> _PROBLEM REQUIREMENTS_
Given the records below, would you repeat exactly the lines that begin at the one containing "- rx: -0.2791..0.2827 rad" and end at the one containing "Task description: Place", inclusive?

> _EXERCISE INPUT_
▬▬▬▬▬▬▬▬▬▬

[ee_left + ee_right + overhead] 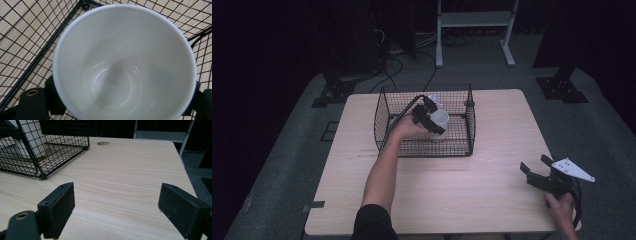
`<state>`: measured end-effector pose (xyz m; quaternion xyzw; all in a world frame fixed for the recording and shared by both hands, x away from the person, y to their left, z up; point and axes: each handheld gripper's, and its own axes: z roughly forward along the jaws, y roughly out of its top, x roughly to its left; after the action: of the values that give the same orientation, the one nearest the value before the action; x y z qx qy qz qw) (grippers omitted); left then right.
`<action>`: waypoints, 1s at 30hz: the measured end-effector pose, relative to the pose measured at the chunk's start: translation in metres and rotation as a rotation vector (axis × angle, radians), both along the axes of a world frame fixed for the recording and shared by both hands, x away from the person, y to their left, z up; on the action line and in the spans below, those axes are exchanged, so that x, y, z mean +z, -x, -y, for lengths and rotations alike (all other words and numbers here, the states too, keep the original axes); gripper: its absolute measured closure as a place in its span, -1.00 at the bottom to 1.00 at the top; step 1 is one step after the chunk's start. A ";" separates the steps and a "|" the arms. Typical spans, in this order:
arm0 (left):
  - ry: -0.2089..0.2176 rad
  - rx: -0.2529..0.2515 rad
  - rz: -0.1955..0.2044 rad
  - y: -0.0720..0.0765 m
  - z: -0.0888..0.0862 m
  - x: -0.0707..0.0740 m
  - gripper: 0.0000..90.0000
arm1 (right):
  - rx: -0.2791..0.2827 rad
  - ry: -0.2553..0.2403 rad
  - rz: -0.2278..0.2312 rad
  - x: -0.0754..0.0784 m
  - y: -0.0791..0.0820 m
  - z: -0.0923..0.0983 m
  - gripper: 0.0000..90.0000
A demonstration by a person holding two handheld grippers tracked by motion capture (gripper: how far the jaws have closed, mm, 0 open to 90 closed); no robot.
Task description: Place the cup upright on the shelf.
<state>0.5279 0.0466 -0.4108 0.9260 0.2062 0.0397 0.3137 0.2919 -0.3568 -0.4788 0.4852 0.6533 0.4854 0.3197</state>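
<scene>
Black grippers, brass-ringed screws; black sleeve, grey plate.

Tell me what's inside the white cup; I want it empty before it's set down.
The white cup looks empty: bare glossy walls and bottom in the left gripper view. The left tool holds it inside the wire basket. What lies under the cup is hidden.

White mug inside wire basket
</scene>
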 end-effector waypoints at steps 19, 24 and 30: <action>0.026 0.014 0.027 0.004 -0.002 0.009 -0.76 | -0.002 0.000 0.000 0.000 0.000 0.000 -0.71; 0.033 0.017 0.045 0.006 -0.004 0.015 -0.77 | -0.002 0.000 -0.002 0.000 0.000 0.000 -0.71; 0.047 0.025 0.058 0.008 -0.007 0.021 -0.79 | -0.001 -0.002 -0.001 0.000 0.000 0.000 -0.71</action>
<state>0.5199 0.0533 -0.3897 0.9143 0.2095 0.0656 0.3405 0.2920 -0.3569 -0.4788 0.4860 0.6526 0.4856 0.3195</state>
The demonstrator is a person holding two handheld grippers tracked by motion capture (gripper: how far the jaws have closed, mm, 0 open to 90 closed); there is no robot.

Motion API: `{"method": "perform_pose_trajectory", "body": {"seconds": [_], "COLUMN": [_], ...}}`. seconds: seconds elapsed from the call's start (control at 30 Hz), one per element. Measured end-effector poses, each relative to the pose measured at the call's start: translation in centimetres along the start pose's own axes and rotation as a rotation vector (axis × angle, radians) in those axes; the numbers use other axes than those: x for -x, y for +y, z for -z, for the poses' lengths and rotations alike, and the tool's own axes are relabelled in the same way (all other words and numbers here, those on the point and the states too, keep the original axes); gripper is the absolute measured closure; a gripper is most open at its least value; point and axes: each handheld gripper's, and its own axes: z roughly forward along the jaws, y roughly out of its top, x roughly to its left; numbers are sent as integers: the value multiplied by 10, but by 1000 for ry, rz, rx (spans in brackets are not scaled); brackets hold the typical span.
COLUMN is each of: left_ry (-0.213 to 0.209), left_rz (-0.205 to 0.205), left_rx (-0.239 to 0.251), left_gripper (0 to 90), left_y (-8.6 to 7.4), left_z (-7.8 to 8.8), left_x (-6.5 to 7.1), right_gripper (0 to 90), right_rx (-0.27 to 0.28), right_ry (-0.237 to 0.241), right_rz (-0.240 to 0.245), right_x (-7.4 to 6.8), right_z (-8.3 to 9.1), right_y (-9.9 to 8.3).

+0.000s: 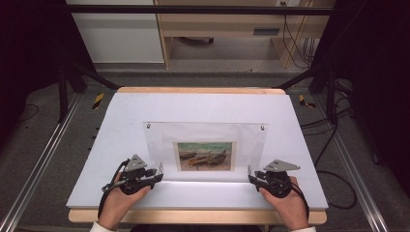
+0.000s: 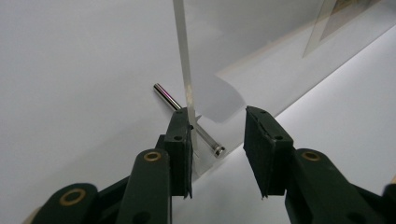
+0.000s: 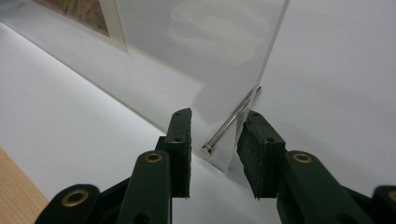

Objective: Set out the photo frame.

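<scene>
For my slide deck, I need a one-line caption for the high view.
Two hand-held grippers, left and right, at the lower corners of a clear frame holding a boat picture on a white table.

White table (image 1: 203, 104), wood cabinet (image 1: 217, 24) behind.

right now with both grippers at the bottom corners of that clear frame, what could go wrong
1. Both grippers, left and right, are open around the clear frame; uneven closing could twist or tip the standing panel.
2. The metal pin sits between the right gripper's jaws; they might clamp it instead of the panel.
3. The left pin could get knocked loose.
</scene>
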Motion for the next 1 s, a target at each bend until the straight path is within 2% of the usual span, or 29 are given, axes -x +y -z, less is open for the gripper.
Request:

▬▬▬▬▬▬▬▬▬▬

> _RESPONSE AREA_
  - rx: -0.2791..0.2827 rad
  - ry: -0.2553..0.2403 rad
  - rz: -0.2278..0.2312 rad
  - x: -0.0754..0.0784 m
  - y: -0.0791..0.0820 m
  - z: -0.0923..0.0983 m
  - gripper: 0.0000..90.0000
A demonstration by a person holding two handheld grippers tracked by motion capture (gripper: how far the jaws have closed, mm, 0 open to 90 closed); no robot.
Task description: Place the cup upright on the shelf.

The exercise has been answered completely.